Problem requirements —
Write out exactly the lines from the first line of the records below through the line that contains "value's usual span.", and stop there.

Excerpted records —
• • • •

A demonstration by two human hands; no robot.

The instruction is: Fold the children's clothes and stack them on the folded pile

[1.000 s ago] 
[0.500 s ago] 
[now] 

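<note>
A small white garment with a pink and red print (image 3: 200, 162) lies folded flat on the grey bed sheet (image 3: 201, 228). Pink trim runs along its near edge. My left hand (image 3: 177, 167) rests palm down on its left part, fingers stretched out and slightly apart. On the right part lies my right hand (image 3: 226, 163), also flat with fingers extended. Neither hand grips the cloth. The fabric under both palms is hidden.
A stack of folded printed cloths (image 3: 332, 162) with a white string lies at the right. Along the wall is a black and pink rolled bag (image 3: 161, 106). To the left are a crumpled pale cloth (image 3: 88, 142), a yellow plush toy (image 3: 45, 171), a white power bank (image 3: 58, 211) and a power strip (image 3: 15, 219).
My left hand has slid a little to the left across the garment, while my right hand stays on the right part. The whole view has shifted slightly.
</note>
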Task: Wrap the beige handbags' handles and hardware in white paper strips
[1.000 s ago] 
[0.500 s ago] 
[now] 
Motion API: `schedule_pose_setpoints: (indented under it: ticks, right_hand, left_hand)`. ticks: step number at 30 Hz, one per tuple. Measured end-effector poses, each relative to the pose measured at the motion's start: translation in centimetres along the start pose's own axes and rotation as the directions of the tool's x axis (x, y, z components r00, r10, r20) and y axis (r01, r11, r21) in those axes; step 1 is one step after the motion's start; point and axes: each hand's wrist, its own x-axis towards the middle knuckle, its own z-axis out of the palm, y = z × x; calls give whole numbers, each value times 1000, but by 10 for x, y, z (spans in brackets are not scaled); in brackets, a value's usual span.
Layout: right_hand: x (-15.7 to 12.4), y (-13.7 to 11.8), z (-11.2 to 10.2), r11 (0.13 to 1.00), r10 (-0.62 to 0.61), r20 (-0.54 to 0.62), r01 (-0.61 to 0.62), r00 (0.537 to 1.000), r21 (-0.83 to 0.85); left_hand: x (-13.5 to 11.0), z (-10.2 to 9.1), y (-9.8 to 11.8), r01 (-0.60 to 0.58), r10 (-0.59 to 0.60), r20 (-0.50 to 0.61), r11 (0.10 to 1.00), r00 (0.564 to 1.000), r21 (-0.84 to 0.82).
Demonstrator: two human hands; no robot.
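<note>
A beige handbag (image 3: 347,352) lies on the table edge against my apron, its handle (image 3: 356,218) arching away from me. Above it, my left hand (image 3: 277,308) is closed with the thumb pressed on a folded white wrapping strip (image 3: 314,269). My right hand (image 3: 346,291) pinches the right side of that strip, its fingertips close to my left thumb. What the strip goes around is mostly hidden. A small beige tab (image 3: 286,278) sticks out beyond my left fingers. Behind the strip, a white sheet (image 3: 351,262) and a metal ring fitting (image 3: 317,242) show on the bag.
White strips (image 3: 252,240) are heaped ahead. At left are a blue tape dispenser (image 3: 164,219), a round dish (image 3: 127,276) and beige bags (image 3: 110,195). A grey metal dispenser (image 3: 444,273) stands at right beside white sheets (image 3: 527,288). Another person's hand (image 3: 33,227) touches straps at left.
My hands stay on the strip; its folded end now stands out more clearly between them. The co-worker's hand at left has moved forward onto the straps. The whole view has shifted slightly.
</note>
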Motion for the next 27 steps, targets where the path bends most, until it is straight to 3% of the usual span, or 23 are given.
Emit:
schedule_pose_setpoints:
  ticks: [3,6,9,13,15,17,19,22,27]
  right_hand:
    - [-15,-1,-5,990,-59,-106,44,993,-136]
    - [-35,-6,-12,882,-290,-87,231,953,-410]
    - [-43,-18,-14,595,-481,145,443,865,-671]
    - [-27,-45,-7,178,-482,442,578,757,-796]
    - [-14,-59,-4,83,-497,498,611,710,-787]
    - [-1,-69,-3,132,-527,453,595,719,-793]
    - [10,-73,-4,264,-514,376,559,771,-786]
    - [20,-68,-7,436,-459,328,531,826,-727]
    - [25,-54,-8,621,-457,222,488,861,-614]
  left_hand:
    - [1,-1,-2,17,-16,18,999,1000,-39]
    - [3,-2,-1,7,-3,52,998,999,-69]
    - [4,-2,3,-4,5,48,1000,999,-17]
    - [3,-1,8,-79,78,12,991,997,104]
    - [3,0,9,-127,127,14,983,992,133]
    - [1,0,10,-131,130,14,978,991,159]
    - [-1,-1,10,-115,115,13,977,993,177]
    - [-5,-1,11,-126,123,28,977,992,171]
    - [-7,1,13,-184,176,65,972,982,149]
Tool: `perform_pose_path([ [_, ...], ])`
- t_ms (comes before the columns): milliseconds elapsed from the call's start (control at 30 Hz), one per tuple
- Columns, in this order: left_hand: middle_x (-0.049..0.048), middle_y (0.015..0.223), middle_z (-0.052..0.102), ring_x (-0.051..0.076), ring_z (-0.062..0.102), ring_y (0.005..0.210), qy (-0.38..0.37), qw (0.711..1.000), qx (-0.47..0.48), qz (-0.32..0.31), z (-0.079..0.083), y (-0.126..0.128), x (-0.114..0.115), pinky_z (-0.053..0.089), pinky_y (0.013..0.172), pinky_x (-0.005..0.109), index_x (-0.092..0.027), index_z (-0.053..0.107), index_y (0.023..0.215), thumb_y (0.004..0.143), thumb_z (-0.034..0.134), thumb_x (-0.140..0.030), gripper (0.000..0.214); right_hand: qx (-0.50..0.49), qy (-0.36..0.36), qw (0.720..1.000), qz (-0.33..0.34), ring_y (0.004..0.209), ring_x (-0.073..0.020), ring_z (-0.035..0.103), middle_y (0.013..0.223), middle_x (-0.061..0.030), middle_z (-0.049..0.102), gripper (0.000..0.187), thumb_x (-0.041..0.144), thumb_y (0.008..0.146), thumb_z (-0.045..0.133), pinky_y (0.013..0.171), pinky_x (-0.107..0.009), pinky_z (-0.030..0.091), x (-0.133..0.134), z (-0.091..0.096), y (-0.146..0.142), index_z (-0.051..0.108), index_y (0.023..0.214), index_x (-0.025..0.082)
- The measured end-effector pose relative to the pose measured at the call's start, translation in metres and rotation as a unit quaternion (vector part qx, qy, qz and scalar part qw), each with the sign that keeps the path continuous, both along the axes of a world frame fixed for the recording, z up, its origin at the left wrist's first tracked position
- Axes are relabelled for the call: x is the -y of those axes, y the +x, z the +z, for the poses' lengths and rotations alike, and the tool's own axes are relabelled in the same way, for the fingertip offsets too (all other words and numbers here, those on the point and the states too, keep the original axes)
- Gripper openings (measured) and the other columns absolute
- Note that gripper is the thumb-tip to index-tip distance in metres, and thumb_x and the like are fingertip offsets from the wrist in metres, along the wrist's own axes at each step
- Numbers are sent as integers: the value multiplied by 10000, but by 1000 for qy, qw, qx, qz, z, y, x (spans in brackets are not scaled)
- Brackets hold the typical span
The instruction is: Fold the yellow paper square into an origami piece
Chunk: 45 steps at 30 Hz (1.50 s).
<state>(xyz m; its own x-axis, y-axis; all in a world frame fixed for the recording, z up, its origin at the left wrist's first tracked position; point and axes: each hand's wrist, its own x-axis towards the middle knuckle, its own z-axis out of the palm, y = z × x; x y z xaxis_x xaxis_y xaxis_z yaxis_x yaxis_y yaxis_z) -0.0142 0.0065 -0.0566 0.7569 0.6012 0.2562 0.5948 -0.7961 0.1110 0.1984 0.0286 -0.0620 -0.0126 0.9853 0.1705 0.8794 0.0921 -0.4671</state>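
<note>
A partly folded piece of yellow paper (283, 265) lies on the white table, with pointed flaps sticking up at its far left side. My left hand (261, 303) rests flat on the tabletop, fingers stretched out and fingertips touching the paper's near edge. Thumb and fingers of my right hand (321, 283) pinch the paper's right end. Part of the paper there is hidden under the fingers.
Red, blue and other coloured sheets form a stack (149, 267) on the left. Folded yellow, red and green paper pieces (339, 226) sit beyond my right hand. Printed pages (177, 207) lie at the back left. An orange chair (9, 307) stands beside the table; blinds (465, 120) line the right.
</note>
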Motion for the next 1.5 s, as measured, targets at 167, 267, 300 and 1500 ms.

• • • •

Solution to this exercise —
A demonstration by two human hands; no robot.

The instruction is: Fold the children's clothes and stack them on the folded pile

[1.000 s ago] 
[0.500 s ago] 
[now] 

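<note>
A small white garment with a pink and red print (image 3: 200, 162) lies folded flat on the grey bed sheet (image 3: 201, 228). Pink trim runs along its near edge. My left hand (image 3: 177, 167) rests palm down on its left part, fingers stretched out and slightly apart. On the right part lies my right hand (image 3: 226, 163), also flat with fingers extended. Neither hand grips the cloth. The fabric under both palms is hidden.
A stack of folded printed cloths (image 3: 332, 162) with a white string lies at the right. Along the wall is a black and pink rolled bag (image 3: 161, 106). To the left are a crumpled pale cloth (image 3: 88, 142), a yellow plush toy (image 3: 45, 171), a white power bank (image 3: 58, 211) and a power strip (image 3: 15, 219).
My left hand has slid a little to the left across the garment, while my right hand stays on the right part. The whole view has shifted slightly.
</note>
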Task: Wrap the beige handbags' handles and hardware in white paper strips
[1.000 s ago] 
[0.500 s ago] 
[now] 
Motion API: `schedule_pose_setpoints: (indented under it: ticks, right_hand, left_hand)`. ticks: step number at 30 Hz, one per tuple. Measured end-effector poses, each relative to the pose measured at the motion's start: translation in centimetres along the start pose's own axes and rotation as the directions of the tool's x axis (x, y, z components r00, r10, r20) and y axis (r01, r11, r21) in those axes; step 1 is one step after the motion's start; point and axes: each hand's wrist, its own x-axis towards the middle knuckle, its own z-axis out of the palm, y = z × x; calls give whole numbers, each value times 1000, but by 10 for x, y, z (spans in brackets are not scaled); in brackets, a value's usual span.

The required output has now been supplied.